Find an article on how nurturing one of the pillars affects well-being. Be
ready to discuss what you chose to focus on in class the following week. We
will discuss how making time for our 5% relates to how we function as
leaders and mentors and how our pillars of well-being affect the way we
react to situations.
Mar 25
Pages 195-260
Homework assignment
Midterm exam review
Discuss paper topics
April 1
Pages 260-325
April 8
Pages 325-391
Homework assignment: Article
April 15
Pages 391-462
Homework assignment: Article
April 22
Blackboard: Paper drafts are due
Pages 462-531
April 29
Substitute Teacher (professor working out of country- no access)
Movie/Discussion: Patch Adams
May 6
Blackboard: Final review presentation
May 13
Final Exam
Final papers are due
17. Additional information as desired by the faculty member.
Class Participation: Class participation is a very important part of education. This class requires active
class participation. Many classes begin with a basic question that appears clear-cut, and the class
participation is what helps add to the complexity that is critical for solving problems and understanding
processes. Students are strongly encouraged to participate in class. Please be sure to ask if you have
questions or concerns during this course. Remember that, while you are a student, you are also teaching
the class that which your education and experiences have taught you.
Other Important Information:
1. Homework is due at the beginning of each class.
2. Late homework will result in a lower grade.

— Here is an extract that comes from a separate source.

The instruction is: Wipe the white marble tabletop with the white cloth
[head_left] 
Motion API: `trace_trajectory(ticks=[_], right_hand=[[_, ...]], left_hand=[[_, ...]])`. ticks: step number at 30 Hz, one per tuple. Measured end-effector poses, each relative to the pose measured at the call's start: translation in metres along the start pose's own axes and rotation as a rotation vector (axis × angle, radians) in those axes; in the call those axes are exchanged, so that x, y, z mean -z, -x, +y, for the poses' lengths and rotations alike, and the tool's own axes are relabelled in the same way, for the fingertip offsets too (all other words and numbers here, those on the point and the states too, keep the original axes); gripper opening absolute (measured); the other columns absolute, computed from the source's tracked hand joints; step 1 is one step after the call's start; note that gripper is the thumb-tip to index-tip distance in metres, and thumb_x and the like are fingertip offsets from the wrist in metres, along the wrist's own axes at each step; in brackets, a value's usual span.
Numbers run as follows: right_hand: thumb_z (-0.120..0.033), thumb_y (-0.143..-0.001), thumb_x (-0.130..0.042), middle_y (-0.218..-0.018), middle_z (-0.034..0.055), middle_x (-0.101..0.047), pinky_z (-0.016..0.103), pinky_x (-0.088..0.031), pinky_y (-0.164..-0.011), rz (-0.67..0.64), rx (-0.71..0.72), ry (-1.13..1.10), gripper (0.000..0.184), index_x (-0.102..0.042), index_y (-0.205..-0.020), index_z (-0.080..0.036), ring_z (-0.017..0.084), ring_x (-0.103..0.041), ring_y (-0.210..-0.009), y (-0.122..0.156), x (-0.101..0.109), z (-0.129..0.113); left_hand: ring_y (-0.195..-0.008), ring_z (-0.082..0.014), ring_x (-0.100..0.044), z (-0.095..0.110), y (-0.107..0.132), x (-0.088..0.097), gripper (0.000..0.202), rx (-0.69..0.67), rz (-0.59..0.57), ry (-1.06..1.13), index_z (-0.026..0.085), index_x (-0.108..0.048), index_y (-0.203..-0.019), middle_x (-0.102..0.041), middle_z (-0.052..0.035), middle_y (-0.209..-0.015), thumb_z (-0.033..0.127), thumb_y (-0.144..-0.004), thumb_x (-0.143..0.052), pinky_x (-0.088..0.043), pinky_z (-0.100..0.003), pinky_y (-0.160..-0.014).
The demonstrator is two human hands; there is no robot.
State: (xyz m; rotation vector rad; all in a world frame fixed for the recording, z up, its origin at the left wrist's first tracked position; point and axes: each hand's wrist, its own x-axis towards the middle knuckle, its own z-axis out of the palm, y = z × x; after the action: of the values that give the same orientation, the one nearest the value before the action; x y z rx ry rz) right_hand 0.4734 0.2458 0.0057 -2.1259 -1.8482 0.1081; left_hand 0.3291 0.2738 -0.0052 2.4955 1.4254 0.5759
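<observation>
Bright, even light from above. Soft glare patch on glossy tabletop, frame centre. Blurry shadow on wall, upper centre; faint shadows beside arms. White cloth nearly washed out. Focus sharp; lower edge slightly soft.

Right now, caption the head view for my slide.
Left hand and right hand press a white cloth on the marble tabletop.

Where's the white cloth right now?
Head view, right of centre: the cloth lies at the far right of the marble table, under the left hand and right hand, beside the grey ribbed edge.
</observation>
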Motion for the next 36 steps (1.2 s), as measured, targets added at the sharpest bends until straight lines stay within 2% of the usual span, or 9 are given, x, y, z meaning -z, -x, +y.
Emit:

3. Written work is graded on the basis of content first, but also on the quality of grammar and
4. All written assignments should be 12-point type, double-spaced, and using APA Manuscript
Writing Style.
5. Questions concerning grades received should be resolved within one week after the
assignment has been returned.
6. Unless noted as a group assignment, all work should be original work of the individual
7. Academic honesty is expected of all students. Plagiarism, cheating, and other acts that lack
academic honesty may result in a zero on the particular assignment.
8. Students will need to use the Internet to access some assignments.
9. Cell phones and pagers must be placed on vibrate or silent mode. Please, NO TEXTING in
class. If you need to text someone, please take it outside.
10. Presentations of papers must be done on the assigned date with the class to receive credit.
11. Exams may be made up, but there is a 20-point penalty for each day it is late.
12. Always contact the professor if you need assistance.
Article Presentations: In order to better understand and participate in the stages of the study of Regulatory
Aspects of Long-Term Health Care, students will be required to bring examples of relevant topics to class. The
format for the articles will be described in class, and when presented they will be graded based upon quality
and relevance to the topic being discussed. Students will be expected to present articles using a power point
presentation and teach the class what they learned. They will be graded based upon the amount of class
discussion that ensues when the summary is presented. Length of the individual presentations will be
discussed when each assignment is made.
Term Paper: Students will complete one research paper for this class. The paper should be a minimum
of 5 pages of content, excluding coversheet, abstract and references, and should utilize at least ten
primary references of high quality. Students will orally present a summary of this paper to the class.
Papers must utilize APA format. Topics for papers must also be pre-approved by the professor.
Course Format: This course will be taught in a hybrid format, with the majority (over 70%) of the
contact hours occurring in class. There will also be Blackboard assignments and other activities outside
the classroom.
“This class will adhere to zero tolerance for using someone else’s work as your own.”
“Students are responsible for reading, understanding, obeying, and respecting all academic policies, with
added emphasis being placed upon academic progress policies, appearing in the Wayland Baptist
University Academic Catalog applicable to their curriculum and/or program of study.”